Três bocas abertas recepcionam a nossa primeira chegada à Revenguê; são obras que fazem parte da série Arcadas, alguns dos mais de sessenta trabalhos inéditos apresentados por Yhuri Cruz em Revenguê, segunda exposição-cena do artista. Caminhando no espaço expositivo, novas dimensões de Revenguê se revelam: são vozes, sensações e imagens que nos possibilitam compreender outras dimensões e se relacionar com a obra, na totalidade, de outro(s) modo(s).

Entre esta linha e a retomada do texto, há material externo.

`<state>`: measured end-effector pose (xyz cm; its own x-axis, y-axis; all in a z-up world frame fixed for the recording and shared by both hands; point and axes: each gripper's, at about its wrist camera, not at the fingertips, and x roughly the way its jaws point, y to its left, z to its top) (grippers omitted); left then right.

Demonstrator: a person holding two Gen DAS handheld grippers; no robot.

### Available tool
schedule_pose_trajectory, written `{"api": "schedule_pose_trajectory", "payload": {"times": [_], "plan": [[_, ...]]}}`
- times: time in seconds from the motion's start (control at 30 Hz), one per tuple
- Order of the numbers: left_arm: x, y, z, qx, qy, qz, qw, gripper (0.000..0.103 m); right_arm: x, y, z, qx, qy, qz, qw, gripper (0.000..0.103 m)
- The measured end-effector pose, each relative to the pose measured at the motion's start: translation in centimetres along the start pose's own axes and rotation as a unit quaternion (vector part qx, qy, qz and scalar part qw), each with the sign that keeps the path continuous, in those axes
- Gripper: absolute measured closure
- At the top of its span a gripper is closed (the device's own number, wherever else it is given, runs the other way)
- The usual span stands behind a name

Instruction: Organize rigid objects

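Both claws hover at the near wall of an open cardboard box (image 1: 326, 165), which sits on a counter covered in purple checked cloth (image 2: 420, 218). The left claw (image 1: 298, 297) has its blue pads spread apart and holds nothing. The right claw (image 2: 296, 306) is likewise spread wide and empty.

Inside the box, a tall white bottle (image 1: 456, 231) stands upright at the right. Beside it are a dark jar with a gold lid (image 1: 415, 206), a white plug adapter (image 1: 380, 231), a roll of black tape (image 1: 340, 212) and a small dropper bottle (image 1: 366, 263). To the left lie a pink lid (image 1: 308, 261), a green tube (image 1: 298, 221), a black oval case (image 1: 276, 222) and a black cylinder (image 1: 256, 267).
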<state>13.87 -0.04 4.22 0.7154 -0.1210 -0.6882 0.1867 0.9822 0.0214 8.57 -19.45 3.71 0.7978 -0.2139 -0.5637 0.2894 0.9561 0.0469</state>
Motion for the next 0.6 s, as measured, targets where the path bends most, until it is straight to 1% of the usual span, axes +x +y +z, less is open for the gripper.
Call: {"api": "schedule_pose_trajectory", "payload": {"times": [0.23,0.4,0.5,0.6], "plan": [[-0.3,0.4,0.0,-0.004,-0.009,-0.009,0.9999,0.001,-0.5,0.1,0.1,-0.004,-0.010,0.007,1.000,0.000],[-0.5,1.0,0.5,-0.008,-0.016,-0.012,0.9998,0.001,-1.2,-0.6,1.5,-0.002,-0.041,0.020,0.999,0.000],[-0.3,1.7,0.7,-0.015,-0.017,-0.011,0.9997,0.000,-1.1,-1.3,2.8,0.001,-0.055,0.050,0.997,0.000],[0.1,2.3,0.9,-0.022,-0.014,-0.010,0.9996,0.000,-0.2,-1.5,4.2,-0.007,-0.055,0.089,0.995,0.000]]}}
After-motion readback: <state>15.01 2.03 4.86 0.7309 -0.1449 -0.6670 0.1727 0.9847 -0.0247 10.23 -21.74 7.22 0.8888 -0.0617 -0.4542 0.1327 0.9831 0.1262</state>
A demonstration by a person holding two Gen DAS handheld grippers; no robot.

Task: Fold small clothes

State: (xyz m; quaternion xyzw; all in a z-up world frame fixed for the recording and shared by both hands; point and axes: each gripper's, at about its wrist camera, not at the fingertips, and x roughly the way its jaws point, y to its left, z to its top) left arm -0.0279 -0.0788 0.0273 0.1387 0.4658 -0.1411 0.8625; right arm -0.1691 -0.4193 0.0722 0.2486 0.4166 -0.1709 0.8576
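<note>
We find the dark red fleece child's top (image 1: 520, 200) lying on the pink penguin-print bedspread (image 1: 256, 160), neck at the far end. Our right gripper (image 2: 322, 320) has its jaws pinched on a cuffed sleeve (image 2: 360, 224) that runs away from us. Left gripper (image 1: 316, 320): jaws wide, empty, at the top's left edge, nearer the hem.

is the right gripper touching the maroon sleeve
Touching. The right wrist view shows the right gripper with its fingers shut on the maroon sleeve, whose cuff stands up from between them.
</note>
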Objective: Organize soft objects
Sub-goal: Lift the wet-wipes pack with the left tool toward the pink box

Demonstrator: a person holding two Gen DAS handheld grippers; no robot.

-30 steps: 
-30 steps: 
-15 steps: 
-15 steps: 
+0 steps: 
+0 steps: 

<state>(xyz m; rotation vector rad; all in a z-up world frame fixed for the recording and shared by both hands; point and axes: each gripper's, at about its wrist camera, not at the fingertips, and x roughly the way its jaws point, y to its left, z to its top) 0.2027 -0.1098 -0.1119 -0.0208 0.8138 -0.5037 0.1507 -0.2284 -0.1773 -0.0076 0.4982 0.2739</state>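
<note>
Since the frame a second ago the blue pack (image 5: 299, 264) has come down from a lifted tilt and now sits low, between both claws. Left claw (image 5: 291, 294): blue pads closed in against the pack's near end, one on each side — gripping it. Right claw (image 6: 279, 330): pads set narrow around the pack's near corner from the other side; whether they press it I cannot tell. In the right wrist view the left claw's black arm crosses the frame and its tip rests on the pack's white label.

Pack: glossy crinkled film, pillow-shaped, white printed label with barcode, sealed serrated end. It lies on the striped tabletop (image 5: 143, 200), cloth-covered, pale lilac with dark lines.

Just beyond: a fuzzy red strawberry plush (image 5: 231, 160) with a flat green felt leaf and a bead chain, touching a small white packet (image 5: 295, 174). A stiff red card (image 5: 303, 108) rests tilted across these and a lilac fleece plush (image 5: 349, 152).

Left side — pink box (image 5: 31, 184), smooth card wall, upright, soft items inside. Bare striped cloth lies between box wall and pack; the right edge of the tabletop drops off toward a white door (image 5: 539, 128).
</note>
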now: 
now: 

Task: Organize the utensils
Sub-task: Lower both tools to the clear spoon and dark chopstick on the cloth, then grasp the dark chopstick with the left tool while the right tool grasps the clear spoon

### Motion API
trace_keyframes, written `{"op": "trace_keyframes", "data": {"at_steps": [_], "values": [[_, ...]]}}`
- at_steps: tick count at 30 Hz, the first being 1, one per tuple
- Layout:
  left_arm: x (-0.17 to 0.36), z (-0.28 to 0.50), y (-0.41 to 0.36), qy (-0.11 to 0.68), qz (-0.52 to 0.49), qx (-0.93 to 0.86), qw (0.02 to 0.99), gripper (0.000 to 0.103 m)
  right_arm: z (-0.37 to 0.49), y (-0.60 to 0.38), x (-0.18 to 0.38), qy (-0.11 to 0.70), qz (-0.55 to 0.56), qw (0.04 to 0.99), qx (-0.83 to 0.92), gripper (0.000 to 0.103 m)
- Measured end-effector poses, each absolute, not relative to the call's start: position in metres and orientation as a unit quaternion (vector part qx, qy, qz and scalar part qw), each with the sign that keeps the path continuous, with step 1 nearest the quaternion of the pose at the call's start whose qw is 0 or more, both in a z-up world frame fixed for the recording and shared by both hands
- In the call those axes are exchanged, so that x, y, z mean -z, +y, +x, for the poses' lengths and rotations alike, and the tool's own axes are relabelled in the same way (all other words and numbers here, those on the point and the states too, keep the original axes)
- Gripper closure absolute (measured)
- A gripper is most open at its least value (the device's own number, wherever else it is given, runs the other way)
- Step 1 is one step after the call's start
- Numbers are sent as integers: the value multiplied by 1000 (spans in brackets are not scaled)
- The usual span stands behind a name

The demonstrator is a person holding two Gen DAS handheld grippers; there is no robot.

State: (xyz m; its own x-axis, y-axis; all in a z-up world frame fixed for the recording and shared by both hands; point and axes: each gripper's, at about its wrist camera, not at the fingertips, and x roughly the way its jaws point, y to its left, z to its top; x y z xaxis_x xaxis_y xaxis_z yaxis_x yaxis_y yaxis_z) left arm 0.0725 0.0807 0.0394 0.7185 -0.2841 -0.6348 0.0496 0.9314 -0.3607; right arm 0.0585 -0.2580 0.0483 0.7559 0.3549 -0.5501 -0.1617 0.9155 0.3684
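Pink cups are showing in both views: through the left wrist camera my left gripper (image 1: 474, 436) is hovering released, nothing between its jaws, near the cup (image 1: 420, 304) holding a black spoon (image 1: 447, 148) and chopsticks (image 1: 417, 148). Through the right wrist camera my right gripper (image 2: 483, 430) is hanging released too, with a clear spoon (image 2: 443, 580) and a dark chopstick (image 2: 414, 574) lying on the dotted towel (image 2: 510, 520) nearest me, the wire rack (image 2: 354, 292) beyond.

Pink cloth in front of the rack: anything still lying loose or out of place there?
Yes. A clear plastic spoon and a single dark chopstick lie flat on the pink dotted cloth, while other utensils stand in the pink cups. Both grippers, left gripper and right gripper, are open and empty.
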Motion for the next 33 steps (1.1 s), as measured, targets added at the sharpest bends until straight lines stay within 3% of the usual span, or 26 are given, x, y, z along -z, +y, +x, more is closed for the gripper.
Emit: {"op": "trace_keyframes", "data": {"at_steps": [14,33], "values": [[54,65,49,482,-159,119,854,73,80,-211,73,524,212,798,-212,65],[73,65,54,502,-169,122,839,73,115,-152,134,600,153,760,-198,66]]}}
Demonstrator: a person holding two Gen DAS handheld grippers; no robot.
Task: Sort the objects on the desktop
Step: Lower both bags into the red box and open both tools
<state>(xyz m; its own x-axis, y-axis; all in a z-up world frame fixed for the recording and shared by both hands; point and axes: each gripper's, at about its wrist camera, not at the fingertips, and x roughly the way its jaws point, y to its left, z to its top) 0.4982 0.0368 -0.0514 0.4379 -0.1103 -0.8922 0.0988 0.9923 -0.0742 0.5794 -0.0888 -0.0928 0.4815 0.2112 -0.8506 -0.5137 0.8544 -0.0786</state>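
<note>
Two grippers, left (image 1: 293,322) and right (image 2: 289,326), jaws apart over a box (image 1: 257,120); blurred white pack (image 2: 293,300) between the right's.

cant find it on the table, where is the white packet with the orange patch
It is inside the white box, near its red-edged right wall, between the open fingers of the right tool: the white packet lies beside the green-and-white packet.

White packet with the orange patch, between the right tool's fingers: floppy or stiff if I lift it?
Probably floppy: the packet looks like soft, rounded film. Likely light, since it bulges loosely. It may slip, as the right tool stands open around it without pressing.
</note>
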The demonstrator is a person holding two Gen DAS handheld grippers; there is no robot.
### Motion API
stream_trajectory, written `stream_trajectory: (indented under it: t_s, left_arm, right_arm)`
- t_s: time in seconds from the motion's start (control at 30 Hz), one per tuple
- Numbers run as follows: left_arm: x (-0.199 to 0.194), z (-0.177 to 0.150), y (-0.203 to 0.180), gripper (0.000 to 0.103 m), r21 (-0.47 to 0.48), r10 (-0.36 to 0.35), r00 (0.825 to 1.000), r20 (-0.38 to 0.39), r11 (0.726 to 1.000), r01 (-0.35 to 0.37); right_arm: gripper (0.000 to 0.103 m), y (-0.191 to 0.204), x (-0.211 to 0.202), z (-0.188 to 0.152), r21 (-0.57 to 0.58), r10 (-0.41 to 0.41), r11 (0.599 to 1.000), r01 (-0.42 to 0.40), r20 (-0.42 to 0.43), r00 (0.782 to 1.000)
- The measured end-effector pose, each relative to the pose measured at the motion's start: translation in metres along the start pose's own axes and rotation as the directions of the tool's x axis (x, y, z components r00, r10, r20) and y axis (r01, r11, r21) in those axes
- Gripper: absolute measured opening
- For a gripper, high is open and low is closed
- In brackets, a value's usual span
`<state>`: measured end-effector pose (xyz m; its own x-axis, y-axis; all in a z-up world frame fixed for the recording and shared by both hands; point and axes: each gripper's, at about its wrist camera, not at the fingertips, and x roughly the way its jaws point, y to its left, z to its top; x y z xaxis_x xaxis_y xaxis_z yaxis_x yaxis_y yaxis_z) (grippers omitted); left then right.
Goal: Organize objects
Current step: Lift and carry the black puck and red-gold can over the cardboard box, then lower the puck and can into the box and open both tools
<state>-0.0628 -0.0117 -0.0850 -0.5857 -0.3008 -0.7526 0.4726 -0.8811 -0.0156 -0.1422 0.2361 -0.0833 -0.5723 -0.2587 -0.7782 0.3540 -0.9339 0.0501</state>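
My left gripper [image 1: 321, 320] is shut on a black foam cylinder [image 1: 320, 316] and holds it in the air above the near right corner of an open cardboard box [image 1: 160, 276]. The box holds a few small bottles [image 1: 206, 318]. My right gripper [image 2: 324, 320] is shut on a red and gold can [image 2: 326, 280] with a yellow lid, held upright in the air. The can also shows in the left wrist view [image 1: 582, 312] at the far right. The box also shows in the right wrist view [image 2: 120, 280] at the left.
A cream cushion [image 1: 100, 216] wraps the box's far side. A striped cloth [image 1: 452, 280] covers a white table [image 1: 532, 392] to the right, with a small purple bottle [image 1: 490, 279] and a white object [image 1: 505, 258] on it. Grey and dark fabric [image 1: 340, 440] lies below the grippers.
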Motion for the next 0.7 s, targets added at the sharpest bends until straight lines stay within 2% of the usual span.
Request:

Contemplação. Totalidade. Vingança. Como chegar à Revenguê? Para além da fisicalidade dos objetos, como se aproximar do projeto estético que torna essa vingança possível? Entre profundos vermelhos, Revenguê existe no mistério, na opacidade e na lentidão da vida plena. Aqui, é Pã Musa Vassauli, habitante do planeta rochoso de Plenér, que nos conduz a Revenguê.
Eis aqui algo para pensar. Revenguê nos oferece algo para pensar. Primeiramente, porque, em sua forma, Cruz opera nos limites entre a cena e a performance ao se afirmar para além desta classificação; incluindo, também, no espaço expográfico obras que conferem camadas de significação ao universo simbólico da dramaturgia. Assim, não se trata de compreender uma “forma ideal” para Revenguê, mas sim permitir-se habitá-lo enquanto projeto de vida — de uma vida que existe e se vinga para além das determinações do mundo que habitamos.
Em termos de estrutura, Revenguê não compreende somente uma cena, mas também o conjunto de trabalhos, vozes e corpos que passam por sua estadia temporária em nosso planeta. Nesse sentido, a composição objetual se relaciona com a ativação cênica desses objetos, por meio do que arrisco chamar de rito: uma inscrição, um movimento, uma “projeção do espaço em uma temporalidade que o espelha” — constituindo um dos pilares de Pretofagia, a recusa do personagem —, construindo uma forma de trabalho que só se torna possível na méthexis.
As obras que constituem Revenguê são trabalhos inéditos produzidos pelo artista para a exposição. Divididos em séries, eles permitem o nosso contato visual com a passagem de Pã para/no planeta Revenguê. Esses trabalhos são registros da boa morte (série Altos Túmulos), são espíritos (série Efeitos da Maré), é a grande boca de Pã (série Arcadas) nos devorando. Levando-nos a uma viagem no tempo, a série Cartazes para Revenguê e as séries de Pã e Pés de Pã nos apresentam as diferentes formas dos planetas Plenér e Revenguê e da viajante, que está em uma ópera intergalática em busca da vida plena.
Enquanto projeto de cena, Revenguê é a sétima cena de Pretofagia. Podemos compreender Pretofagia, projeto de Cruz, de três formas: enquanto projeto de cena, projeto estético e método criativo. Como um ataque ao centro, Pretofagia opera um trabalho coletivo que, nas palavras do artista, trai a linguagem e emancipa movimentos, produzindo um modo de relação com o trabalho que não se limita e reduz às ferramentas coloniais da arte. Pretofagia é, também, uma viagem no tempo; Pretofagia desloca o tempo linear e a nossa própria percepção do (espaço-)tempo.
Com uma duração variável entre 1h e 1h30, as cenas de Revenguê acontecem em quase completo silêncio, com um único momento de fala — onde Pã diz, enfim, seu nome —, são cenas lentas, sem clímax, que ativam muitos sentidos. A presença de um piano em cena, no entanto, produz uma atmosfera de ruptura, um lirismo quase excedente, nas palavras de Fred Moten, pois aqui está Pã: “nessa quebra, nesse corte, nessa ruptura” constitutiva onde reside o espetáculo da “magia preta”. Eis a dádiva de Revenguê.
Revenguê opera um movimento de lentidão que, conforme Tina M. Campt, “é mais que um movimento; é um modo de amplificação. Ela amplifica a sensação e nos sintoniza com as intensidades da micropercepção” (p. 110). Trata-se do silêncio — que não implica na ausência de som — e da lentidão como lugares estéticos, como uma ética do cuidado, construindo assim um planeta onde sentir é ouvir e escolher vingar a vida é motivo de alegria profunda.